Prof. Dr. Mete Atatüre, yarıiletkenlerde ve elmasta kuantum optik olgular üzerine yaptığı çalışmalar ve kuantum teknolojisi alanında geliştirdiği heyecan verici uygulamalardan ötürü, 2020 Thomas Young Madalyası ve Ödülü‘ne layık görüldü.[1] Optik alanında verilen bu ödüle layık görülmesinin önemini ve anlamını sorulduğunda, Atatüre şunları söyledi:

“Bu ödül, ekibimizle birlikte yaptığımız çalışmaların ve emeğimizin tanınması açısından benim için çok anlamlı. Günümüzde ödüller halen genellikle tekil kişilere veriliyor; ancak modern bilimde neredeyse hiçbir zaman tekil bir kişi büyük başarılara imza atamıyor. Her zaman bir ekip çalışması var, koca bir laboratuvarın emeği var. Hâliyle bizim bütün çalışmalarımız için de bu geçerli. Dolayısıyla bu ödül, ismen bana verilmiş olsa da, aslında sadece bana değil, geçmişte ve şu anda birlikte çalıştığım bütün ekip üyelerimize ait.”

Mete Atatüre Kimdir? Neden Ödüle Layık Görüldü?

Katı hal kuantum optik sistemleri konusunda Dünya çapında tanınmış bir uzman olan, Cambridge Üniversitesi’nden Prof. Dr. Mete Atatüre, özellikle de spin-foton arayüzleri olarak adlandırılan, kuantum optik özelliklere sahip, yeni malzemeler geliştirme konusundaki çalışmalarıyla bilinmektedir. Daha önceki çalışmaları arasında; yarı iletken kuantum noktalar, ışık kullanarak elektron spinlerinin kontrol edilebileceğinin ilk defa gösterilmesi, tek spinde Faraday etkisi ve optik boşluklara sahip kuantum noktaların deterministik çiftlenmesi gibi başarılar da yer alıyor. Foton bazlı teknolojiler olarak da bilinen ve ışığın kuantum fiziğine dayalı özelliklerinden gücünü alan tüm bu yeni teknoloji araştırmaları, daha güvenli iletişim ağları kurmaktan, çok daha hızlı kuantum hesaplamalarına kadar birçok yenilikçi gelişmenin önünü açabilir.

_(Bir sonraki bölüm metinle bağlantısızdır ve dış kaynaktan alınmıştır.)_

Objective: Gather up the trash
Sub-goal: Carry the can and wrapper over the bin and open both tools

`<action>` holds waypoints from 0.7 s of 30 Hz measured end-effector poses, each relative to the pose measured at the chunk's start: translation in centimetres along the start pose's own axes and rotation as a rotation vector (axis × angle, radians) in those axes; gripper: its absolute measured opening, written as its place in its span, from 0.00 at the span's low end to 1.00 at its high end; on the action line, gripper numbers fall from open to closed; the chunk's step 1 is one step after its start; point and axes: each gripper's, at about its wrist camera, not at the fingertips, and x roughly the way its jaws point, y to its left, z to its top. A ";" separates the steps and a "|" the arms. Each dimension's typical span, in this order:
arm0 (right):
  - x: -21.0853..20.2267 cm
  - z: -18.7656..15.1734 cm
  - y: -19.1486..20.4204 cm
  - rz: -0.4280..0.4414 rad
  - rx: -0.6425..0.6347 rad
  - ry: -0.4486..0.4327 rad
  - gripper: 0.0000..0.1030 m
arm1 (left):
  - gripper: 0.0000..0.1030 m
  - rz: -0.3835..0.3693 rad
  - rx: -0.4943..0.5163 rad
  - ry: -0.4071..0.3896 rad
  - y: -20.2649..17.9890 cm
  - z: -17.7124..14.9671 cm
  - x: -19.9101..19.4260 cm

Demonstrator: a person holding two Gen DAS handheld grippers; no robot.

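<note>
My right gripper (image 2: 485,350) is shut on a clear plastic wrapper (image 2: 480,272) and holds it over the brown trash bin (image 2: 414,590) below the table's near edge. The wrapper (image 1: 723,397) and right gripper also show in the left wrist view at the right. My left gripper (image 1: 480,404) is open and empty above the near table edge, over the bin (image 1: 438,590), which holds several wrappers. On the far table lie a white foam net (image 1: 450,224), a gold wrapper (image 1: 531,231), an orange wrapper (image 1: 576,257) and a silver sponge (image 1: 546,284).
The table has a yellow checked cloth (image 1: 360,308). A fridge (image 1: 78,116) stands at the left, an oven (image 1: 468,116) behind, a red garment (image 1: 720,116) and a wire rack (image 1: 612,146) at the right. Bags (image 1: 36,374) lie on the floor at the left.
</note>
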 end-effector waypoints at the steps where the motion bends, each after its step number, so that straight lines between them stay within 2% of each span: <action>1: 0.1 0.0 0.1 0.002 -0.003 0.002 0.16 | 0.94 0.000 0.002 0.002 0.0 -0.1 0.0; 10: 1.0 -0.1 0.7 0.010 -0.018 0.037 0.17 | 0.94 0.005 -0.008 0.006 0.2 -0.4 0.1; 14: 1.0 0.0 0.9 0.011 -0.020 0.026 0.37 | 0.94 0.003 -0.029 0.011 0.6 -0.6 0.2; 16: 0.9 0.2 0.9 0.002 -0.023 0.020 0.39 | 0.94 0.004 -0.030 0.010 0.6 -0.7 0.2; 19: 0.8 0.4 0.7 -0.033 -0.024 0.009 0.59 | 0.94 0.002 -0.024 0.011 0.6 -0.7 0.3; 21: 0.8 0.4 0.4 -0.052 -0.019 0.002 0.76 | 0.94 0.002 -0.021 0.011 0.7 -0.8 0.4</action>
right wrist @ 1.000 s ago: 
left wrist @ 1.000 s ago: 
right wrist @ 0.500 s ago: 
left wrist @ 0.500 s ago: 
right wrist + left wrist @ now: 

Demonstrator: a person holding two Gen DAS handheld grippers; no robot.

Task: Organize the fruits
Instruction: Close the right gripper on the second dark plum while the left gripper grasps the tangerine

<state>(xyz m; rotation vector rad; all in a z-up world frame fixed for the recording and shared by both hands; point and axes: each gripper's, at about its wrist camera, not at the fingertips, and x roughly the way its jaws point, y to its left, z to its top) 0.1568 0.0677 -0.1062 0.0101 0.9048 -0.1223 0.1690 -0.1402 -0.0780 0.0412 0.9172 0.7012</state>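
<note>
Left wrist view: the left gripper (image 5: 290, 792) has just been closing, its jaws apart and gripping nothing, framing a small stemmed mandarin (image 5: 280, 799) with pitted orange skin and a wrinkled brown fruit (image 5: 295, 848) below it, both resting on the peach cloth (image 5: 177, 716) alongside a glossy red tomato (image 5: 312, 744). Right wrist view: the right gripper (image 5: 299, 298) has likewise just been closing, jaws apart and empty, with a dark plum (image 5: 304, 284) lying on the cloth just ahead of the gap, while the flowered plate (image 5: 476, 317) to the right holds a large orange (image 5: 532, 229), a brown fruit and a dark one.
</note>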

2007 yılından beri İngiltere’de yaşayan Mete Atatüre, burada kurduğu ekibiyle ilk büyük başarısını kuantum nokta spininden faydalanarak atomik ışıma üreterek elde etti. Bu yöntem, günümüzde bu alandaki ana üretim tekniği haline gelmiştir. Sonrasındaysa spin kuantum atlamalarını optik yöntemler kullanarak ve gerçek zamanlı olarak gözlemlemeyi başardılar. Kendisine bu çalışmanın önemini sorulduğunda şöyle yanıtladı:

“Ekibimizin bu çalışması iki yönden ilginçti: Birincisi, kuantum fiziğinin temel kavramlarından olan ve ışık kullanarak sadece atomlarda gözlenebilmiş kuantum atlamalarını yarıiletkende gözlemeyi başardık. Kuantum atlamaları, eğer elektron spinini kübit (kuantum bit) olarak alacak olursanız, bilgisayarlardaki bitler gibi 0 ve 1 durumları arasındaki geçişlerdir. Çalışmamızı ilginç kılan ikinci nokta ise, bu tür bir gözlem sayesinde spinin kuantum durumunu, yani bir kübitin 0 ya da 1 olduğunu ışıkla ölçmeyi başarmış olmamızdı.”

Genellikle yarıiletkenlerden elde edilen fotonlar sinyal gürültüsüne sahiptir ve bu nedenle tutarlı değillerdir. Bu da kuantum dolanıklık deneylerinin kalitesini ve hatta uygulanabilirliğini sınırlar. Bunu aşmanın ideal yolu, bu konuda en işlevsel ışık kaynağı olan lazerlerin kalitesinde, ama lazerdeki gibi çok sayıda foton yerine tek bir foton üretebilmektir. 2012 yılında Mete Atatüre ve ekibi, yariiletken kuantum noktalardan lazer kalitesine sahip, yani düşük gürültülü ve yüksek tutarlılığa sahip fotonlar üretmeyi başardı.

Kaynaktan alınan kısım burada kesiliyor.